**PROBLEM:** Nothing may be dropped or altered: reproduce all the data.

========================

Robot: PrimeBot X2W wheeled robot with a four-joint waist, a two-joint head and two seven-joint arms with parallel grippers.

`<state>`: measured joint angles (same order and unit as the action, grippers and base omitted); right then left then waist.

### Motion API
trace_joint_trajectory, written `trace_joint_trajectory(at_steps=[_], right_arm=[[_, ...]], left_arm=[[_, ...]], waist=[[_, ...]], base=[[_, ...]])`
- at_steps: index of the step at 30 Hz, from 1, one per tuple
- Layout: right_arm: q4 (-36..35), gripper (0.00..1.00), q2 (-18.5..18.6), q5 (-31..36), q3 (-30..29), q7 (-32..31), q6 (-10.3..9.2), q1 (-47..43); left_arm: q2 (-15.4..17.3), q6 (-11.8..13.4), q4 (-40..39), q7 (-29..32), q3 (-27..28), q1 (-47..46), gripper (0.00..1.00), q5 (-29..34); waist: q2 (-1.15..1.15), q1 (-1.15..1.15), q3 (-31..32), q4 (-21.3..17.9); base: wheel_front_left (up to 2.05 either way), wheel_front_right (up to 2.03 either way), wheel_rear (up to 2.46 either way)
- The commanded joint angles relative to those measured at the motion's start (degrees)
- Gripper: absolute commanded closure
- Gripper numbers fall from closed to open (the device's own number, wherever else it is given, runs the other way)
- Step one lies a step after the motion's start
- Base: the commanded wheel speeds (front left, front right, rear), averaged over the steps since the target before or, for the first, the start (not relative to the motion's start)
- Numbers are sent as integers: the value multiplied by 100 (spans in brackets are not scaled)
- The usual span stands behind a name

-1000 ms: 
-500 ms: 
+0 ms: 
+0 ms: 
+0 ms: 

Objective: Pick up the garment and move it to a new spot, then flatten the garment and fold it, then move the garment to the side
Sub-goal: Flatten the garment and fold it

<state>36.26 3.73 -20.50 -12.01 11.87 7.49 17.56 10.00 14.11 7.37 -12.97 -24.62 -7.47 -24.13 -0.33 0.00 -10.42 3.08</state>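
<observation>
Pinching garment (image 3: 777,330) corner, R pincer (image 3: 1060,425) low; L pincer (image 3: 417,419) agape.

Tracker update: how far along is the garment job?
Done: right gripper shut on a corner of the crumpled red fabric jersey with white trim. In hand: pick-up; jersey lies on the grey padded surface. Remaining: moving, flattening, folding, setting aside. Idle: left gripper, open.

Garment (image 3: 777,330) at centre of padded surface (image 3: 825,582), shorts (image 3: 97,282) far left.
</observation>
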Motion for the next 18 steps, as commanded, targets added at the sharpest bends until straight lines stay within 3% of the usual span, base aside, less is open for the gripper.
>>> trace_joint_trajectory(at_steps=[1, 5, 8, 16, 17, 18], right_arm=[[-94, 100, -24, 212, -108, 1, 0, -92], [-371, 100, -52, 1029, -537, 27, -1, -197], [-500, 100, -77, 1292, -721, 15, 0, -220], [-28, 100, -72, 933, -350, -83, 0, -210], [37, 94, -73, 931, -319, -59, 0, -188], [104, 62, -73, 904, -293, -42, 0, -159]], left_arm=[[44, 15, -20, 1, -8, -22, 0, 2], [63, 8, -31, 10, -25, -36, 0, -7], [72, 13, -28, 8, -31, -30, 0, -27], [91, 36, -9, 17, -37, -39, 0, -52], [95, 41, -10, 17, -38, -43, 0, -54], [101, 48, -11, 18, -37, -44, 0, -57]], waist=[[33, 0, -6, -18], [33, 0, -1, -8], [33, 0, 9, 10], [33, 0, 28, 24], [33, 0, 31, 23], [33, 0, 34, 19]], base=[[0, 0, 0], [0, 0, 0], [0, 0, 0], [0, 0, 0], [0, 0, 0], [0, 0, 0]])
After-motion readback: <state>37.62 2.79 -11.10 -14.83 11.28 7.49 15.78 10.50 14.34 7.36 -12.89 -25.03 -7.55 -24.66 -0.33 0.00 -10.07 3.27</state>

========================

**PROBLEM SOLUTION:**
Robot: PrimeBot X2W wheeled robot with a four-joint waist, a two-joint head and two seven-joint arms with parallel grippers.

`<state>`: measured joint angles (same order and unit as the action, grippers and base omitted); right then left then waist.

### Motion API
trace_joint_trajectory, written `trace_joint_trajectory(at_steps=[_], right_arm=[[_, ...]], left_arm=[[_, ...]], waist=[[_, ...]], base=[[_, ...]])`
- at_steps: index of the step at 30 Hz, from 1, one per tuple
- Layout: right_arm: q4 (-36..35), gripper (0.00..1.00), q2 (-18.5..18.6), q5 (-31..36), q3 (-30..29), q7 (-32..31), q6 (-10.3..9.2), q1 (-47..43); left_arm: q2 (-15.4..17.3), q6 (-11.8..13.4), q4 (-40..39), q7 (-29..32), q3 (-27..28), q1 (-47..46), gripper (0.00..1.00), q5 (-29..34); waist: q2 (-1.15..1.15), q1 (-1.15..1.15), q3 (-31..32), q4 (-21.3..17.9); base: wheel_front_left (up to 2.05 either way), wheel_front_right (up to 2.03 either way), wheel_rear (up to 2.46 either way)
- The commanded joint angles relative to those measured at the motion's start (degrees)
- Gripper: absolute commanded closure
- Gripper numbers fall from closed to open (the device's own number, wherever else it is given, runs the other way)
- Step one lies a step after the motion's start
- Base: the commanded wheel speeds (front left, front right, rear), averaged over the steps since the target before or, for the first, the start (not relative to the motion's start)
- Numbers are sent as integers: the value multiplied by 100 (spans in brackets are not scaled)
- The usual span stands behind a name

-1000 ms: 
-500 ms: 
+0 ms: 
+0 ms: 
+0 ms: 

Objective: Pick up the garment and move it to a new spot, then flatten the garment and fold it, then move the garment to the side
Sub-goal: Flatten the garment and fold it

<state>36.26 3.73 -20.50 -12.01 11.87 7.49 17.56 10.00 14.11 7.37 -12.97 -24.62 -7.47 -24.13 -0.33 0.00 -10.42 3.08</state>
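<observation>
Pinching garment (image 3: 777,330) corner, R pincer (image 3: 1060,425) low; L pincer (image 3: 417,419) agape.

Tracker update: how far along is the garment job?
Done: right gripper shut on a corner of the crumpled red fabric jersey with white trim. In hand: pick-up; jersey lies on the grey padded surface. Remaining: moving, flattening, folding, setting aside. Idle: left gripper, open.

Garment (image 3: 777,330) at centre of padded surface (image 3: 825,582), shorts (image 3: 97,282) far left.
</observation>
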Motion for the next 18 steps, as commanded, targets added at the sharpest bends until straight lines stay within 3% of the usual span, base aside, less is open for the gripper.
>>> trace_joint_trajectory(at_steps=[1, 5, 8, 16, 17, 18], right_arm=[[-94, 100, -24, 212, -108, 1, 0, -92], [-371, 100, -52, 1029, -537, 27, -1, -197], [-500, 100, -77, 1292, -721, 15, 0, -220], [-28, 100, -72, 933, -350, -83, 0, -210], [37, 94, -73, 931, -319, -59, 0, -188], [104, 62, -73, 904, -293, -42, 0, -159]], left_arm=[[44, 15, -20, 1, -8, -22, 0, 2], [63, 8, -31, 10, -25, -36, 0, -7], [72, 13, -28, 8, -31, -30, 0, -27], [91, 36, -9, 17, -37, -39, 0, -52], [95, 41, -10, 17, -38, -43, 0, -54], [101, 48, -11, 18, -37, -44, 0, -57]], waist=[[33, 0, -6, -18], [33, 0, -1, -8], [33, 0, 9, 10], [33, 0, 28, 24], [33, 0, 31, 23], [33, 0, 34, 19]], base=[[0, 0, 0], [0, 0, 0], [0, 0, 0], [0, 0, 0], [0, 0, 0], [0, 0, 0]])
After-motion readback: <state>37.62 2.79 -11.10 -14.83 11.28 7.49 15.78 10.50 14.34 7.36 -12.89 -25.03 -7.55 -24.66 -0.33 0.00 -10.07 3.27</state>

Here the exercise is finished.